Slowing sight loss in stargardts: Ocugen’s gene therapy trial offers promising early results

Ocugen’s gene therapy candidate, OCU410ST, is an experimental treatment designed to slow vision loss in Stargardt disease, an inherited retinal disease (IRD) with no approved therapies currently.

What is Stargardt disease?

Stargardt disease is a progressive inherited retinal condition in which vision loss is caused by the death of photoreceptor cells (light-sensing cells) in the central portion of the retina called the macula. It is the most common form of juvenile macular dystrophy.

The condition is most commonly caused by mutations in the ABCA4 gene, which provides the instructions needed to make a protein found in the photoreceptor cells. This protein is responsible for transporting toxic byproducts, made by the regular visual cycle, away from photoreceptor cells. Without this protein, these toxins can accumulate over time on the macula, which we use for seeing fine detail in high definition, destroying light-sensing cells and central vision.

There are currently no treatments available for the condition, however, there are several therapeutic approaches in development, including OCU410ST by Ocugen.

What is OCU410ST?

OCU410ST uses a treatment approach known as modifier gene therapy. Researchers hope to use a gene called RORA to modify disease processes in the retina, rather than to fix a specific mutation in the ABCA4 gene. This means that this treatment approach has the potential to work for patients with various genetic mutations in the ABCA4 gene resulting in Stargardt disease.

The RORA gene makes a protein that helps to regulate what genes are turned on/off and can maintain cell health in the retina by influencing pathways linked to toxin build-up, cell damage and inflammation. The gene therapy uses an adeno associated viral vector (AAV) delivery method, meaning that a small virus, that doesn’t cause illness in humans, is used as a delivery system to introduce RORA within cells to alter genetic processes.

Phase 1 trial:

The Phase 1 trial, known as GARDian1, was a multicenter, open-label, dose escalation study involving 9 participants. The aim of this first in-human trial was to evaluate the safety, tolerability and early-efficacy of 3 doses of OCU410ST.

Findings:

GARDian1 demonstrated robust efficacy and safety outcomes supporting the clinical development of OCU410ST.

In Stargardt disease, certain areas of the retina get progressively damaged and die. This can be observed using a special imaging technique called Fundus Autofluorescence (FAF), where a light is shone into the eye and a camera captures images.  These images provide a ‘map’ of how healthy the Retinal Pigment Epithelium (RPE) is, the retina’s supportive layer. Areas that glow normally suggest a healthy RPE, whereas areas that are darker can indicate cell damage or loss. These damaged areas are called areas of ‘atrophy’ or ‘atrophic lesions.’ By repeating FAF tests, doctors can track disease progression by comparing images to see if dark areas grow or if new ones appear. In Stargardt disease, increased atrophy means that the retina is progressively losing healthy cells, and as such vision progressively declines.
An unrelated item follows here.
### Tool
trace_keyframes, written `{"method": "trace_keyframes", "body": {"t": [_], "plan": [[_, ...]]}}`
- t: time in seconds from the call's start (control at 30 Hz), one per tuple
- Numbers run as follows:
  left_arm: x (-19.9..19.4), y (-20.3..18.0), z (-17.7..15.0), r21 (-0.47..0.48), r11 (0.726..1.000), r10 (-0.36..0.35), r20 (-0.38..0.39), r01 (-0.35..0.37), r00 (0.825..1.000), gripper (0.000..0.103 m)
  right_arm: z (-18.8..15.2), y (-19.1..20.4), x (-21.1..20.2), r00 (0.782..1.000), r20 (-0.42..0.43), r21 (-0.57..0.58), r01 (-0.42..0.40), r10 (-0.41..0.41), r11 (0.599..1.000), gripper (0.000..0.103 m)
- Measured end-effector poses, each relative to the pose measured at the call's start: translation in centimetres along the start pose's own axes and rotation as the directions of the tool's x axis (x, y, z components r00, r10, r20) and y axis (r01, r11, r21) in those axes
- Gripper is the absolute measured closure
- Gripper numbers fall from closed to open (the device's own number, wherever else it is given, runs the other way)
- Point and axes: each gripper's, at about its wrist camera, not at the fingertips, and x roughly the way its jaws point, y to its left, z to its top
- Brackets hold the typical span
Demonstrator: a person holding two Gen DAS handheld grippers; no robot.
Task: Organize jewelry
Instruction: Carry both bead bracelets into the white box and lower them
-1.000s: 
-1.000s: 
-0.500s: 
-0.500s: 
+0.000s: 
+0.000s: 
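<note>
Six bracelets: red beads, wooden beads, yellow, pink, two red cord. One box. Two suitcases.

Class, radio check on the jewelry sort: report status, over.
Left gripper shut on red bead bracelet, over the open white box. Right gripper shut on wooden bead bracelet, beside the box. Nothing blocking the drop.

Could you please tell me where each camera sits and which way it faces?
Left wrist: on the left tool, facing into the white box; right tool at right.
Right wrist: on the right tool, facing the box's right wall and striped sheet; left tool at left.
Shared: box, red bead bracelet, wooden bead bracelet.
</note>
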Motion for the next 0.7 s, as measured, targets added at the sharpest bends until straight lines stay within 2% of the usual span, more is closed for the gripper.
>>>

Among six patients with gradable FAF images, atrophic lesion growth was reduced by 54% in treated eyes, compared to untreated fellow eyes over 12 months​. Lesion expansion was also 50% slower in treated eyes versus untreated eyes, below published natural history rates​.

Other key findings include:

  • In 6 participants who were able to have their vision measured using a best corrected visual acuity test, it was found that treated eyes were able to read about 5 more letters after 12-months compared to a 1 or 2 letter loss in untreated eyes. There were no other factors affecting vision.
  • 100% of treated eyes either stabilized or improved in visual acuity​
  • No drug-related serious adverse events or adverse events of special interest were observed​

“The consistent benefits observed across both structural and functional endpoints including slowing atrophic lesion progression and stabilization or improvement in visual acuity highlight the potential of this modifier gene therapy platform approach to transform treatment outcomes for patients with Stargardt disease, who currently have no disease-modifying options available. I am looking forward to the data read out from the ongoing Phase 2/3 GARDian3 trial.”Dr. Arshad M. Khanani, lead author of the publication, Director of Clinical Research at Sierra Eye Associates, and Ocugen Scientific Advisory Board member.

What happens next – Phase 2/3 trial:

Ocugen are currently recruiting for their phase 2/3 trial of OCU420ST across 14 sites in the US. This trial is a randomized, outcome assessor-masked, multicentre study, that will enrol 51 participants. Participants will be enrolled in a 2:1 ratio to either the treatment group (n=34) or to an untreated control group (n=17).

This means that participants are randomly assigned to receive the treatment or the placebo, and the people who look at and measure the results don’t know which group each person was in. This helps to prevent their expectations from influencing how they judge the results.

The Phase 2/3 trial, known as GARDian3, is progressing ahead of schedule with anticipated enrolment completion in the first quarter of 2026.